Somewhere below are a line with "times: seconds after" and a later line with "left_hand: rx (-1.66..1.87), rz". Output exactly those lines and all lines between them.
-- Given data follows --
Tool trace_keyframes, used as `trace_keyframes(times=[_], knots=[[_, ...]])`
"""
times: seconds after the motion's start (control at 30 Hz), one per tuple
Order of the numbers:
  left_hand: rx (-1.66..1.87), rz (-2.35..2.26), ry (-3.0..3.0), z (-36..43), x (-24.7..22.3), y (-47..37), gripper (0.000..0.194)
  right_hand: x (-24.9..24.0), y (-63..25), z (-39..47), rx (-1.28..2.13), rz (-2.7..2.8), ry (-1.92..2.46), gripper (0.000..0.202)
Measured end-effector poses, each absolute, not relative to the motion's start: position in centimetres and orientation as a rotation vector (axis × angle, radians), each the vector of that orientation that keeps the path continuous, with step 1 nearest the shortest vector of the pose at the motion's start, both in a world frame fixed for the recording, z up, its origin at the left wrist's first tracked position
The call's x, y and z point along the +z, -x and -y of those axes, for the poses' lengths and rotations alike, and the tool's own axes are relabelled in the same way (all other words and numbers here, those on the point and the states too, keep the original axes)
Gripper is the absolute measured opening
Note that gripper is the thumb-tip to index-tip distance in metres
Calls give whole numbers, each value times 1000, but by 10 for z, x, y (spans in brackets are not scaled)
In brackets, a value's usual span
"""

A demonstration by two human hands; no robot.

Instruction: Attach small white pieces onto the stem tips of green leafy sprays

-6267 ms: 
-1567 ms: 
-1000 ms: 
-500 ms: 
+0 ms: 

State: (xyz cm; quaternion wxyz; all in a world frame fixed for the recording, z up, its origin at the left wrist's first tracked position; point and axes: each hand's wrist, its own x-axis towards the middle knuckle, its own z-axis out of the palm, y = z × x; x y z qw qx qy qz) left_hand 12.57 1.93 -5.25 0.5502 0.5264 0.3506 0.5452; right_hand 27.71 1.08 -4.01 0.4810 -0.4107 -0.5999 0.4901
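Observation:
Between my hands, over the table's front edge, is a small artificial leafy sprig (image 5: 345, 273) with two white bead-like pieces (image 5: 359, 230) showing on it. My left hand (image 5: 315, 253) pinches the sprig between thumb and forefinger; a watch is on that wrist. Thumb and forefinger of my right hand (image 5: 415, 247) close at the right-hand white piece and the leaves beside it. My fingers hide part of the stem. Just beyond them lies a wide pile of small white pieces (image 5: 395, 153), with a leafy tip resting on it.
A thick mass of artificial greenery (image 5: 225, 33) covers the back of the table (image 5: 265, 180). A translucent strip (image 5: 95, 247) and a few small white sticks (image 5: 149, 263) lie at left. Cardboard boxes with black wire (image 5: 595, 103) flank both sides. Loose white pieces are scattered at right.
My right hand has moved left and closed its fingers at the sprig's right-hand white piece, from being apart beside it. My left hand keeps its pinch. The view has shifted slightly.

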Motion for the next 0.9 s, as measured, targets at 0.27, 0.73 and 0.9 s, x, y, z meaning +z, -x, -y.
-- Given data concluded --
Your solution
times: seconds after the motion's start (control at 30 Hz), one per tuple
Order of the numbers:
  left_hand: rx (-1.66..1.87), rz (-2.35..2.26), ry (-3.0..3.0), z (-36..43), x (-24.7..22.3), y (-47..37), gripper (0.000..0.194)

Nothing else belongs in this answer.